J. Guedj.Il s'agit d'un fédéralisme autoritaire à la Merkel. Je ne veux pas de l'austérité gravée dans le marbre.
Elle empêcherait la relance keynésienne de la croissance qui est nécessaire pour sortir de la crise.__
Nous devons construire un autre type de fédéralisme, politique et social, sur une base démocratiquement élue.
Votre position est minoritaire à l'Assemblée. Le combat est-il vain ?
J.Guedj.Bien sûr que le traité va être ratifié. Je suis lucide sur la question. Mais il y a entre nous et le reste du PS une différence de stratégie.

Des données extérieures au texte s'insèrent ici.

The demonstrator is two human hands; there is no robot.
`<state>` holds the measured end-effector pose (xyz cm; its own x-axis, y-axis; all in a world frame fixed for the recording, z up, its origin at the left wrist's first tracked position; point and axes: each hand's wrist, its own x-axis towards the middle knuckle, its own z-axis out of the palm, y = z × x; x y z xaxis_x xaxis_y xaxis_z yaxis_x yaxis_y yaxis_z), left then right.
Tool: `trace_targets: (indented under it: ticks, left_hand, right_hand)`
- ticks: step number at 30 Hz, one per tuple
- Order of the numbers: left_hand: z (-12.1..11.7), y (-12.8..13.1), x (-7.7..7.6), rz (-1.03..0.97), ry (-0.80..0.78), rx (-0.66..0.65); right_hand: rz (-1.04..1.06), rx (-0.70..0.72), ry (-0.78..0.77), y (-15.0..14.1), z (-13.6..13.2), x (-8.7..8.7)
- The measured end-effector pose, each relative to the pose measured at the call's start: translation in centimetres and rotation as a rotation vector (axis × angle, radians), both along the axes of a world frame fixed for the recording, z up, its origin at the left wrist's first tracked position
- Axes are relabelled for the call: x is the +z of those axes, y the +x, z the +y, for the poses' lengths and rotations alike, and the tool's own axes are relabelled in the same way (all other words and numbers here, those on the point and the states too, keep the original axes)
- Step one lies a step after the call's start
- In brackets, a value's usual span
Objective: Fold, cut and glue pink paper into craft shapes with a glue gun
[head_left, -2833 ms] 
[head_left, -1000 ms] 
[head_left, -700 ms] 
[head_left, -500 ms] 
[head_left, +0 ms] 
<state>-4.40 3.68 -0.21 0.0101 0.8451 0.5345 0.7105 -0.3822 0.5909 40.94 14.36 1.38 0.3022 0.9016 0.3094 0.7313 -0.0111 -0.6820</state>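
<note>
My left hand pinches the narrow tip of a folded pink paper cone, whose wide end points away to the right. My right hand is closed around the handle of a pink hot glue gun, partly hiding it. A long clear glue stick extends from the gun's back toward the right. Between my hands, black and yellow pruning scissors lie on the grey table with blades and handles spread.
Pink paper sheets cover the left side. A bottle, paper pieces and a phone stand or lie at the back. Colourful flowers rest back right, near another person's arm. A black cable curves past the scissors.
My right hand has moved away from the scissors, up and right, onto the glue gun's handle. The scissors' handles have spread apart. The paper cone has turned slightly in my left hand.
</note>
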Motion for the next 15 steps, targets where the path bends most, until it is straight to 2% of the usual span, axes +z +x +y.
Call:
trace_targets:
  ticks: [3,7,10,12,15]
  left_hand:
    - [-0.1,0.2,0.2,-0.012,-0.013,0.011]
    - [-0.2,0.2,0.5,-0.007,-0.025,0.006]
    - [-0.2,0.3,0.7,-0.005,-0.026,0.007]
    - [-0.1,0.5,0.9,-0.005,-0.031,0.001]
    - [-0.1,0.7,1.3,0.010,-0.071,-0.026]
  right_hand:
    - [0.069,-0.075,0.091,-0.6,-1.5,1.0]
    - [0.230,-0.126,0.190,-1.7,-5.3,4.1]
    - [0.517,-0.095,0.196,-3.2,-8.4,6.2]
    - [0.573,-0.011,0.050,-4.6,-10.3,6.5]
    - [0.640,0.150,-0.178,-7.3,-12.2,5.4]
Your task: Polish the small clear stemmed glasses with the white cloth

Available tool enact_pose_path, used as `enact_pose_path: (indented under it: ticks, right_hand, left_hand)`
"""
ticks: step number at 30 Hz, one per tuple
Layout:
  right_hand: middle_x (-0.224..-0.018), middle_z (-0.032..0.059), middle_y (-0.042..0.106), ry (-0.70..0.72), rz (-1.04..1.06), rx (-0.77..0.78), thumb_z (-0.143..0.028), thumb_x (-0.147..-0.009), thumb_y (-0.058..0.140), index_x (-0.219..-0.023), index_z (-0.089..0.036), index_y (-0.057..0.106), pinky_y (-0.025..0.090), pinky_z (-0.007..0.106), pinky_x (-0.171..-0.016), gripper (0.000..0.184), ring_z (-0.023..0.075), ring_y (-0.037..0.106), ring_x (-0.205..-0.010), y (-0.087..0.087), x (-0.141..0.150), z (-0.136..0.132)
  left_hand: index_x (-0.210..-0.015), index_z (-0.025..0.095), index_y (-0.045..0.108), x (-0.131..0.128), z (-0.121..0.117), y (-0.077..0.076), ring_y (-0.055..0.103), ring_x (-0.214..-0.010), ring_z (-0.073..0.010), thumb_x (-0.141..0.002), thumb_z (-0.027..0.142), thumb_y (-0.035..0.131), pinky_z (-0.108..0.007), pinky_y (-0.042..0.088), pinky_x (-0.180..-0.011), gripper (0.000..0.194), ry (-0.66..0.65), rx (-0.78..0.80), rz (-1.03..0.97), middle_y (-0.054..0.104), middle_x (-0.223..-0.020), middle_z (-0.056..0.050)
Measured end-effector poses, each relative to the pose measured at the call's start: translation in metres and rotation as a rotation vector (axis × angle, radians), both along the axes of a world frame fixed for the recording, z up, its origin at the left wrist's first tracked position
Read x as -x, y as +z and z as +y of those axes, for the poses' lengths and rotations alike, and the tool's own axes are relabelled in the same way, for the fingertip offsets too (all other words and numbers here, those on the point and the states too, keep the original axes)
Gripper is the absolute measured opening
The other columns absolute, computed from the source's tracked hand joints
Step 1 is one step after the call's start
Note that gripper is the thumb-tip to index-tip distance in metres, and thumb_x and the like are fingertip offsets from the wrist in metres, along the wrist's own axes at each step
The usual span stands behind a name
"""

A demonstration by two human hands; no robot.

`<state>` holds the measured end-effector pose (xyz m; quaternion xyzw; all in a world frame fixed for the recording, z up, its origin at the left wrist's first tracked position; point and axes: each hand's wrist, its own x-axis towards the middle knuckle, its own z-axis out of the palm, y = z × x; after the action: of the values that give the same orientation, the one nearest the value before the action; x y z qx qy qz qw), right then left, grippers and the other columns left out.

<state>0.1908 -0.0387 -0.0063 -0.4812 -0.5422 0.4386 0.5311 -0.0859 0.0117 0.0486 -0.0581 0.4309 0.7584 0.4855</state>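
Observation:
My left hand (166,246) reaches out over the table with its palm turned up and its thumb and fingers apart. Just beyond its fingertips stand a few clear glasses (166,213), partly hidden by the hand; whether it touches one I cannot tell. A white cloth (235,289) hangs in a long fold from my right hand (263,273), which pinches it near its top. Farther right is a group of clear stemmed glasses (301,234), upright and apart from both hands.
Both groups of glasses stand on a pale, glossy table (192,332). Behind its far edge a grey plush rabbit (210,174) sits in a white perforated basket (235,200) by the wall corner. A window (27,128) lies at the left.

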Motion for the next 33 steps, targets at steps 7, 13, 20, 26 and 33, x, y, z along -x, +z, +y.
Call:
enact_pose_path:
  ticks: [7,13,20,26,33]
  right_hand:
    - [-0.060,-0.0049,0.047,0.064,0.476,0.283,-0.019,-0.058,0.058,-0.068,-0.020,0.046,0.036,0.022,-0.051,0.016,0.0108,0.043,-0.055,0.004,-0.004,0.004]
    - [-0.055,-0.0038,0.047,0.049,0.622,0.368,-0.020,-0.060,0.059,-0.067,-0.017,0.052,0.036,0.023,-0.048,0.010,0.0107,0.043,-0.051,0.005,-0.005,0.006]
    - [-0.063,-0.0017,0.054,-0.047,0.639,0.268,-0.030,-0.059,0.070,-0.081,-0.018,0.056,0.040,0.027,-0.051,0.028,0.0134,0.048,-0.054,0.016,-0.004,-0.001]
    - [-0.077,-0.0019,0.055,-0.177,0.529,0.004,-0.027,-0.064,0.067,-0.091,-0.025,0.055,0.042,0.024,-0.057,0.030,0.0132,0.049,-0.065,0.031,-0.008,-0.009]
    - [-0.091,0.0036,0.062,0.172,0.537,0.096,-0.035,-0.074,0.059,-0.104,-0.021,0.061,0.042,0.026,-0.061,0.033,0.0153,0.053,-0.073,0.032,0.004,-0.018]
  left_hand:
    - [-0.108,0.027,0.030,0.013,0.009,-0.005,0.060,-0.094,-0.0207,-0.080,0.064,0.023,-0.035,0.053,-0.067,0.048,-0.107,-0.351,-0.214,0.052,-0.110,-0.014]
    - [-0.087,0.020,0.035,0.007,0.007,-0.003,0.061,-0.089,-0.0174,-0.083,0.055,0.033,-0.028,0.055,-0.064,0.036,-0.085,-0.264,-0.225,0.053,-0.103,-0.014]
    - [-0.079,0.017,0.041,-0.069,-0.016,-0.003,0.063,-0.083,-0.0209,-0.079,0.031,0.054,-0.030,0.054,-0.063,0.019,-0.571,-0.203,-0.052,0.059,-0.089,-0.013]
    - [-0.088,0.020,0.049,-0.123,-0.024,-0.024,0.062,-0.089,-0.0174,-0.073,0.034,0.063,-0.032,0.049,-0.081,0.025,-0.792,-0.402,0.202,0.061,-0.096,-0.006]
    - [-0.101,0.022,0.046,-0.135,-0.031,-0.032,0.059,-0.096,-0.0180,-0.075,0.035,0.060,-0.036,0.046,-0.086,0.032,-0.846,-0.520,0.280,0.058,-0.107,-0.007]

On a accepté pendant longtemps la politique des petits pas.
On a avalé le traité d'Amsterdam, le TCE, le traité de Lisbonne, et chaque fois on nous disait que ça s'améliorerait après.
On a vu ce que ça a donné. Nous voulons construire un autre rapport de force et poser d'ores et déjà les bases d'une renégociation du TSCG.
En réalité il est déjà caduc, parce que ça va être impossible de tenir ce rigorisme budgétaire.
Le débat va traverser le pays, il est normal qu'il ait lieu au PS, que le parti soit au diapason de la société.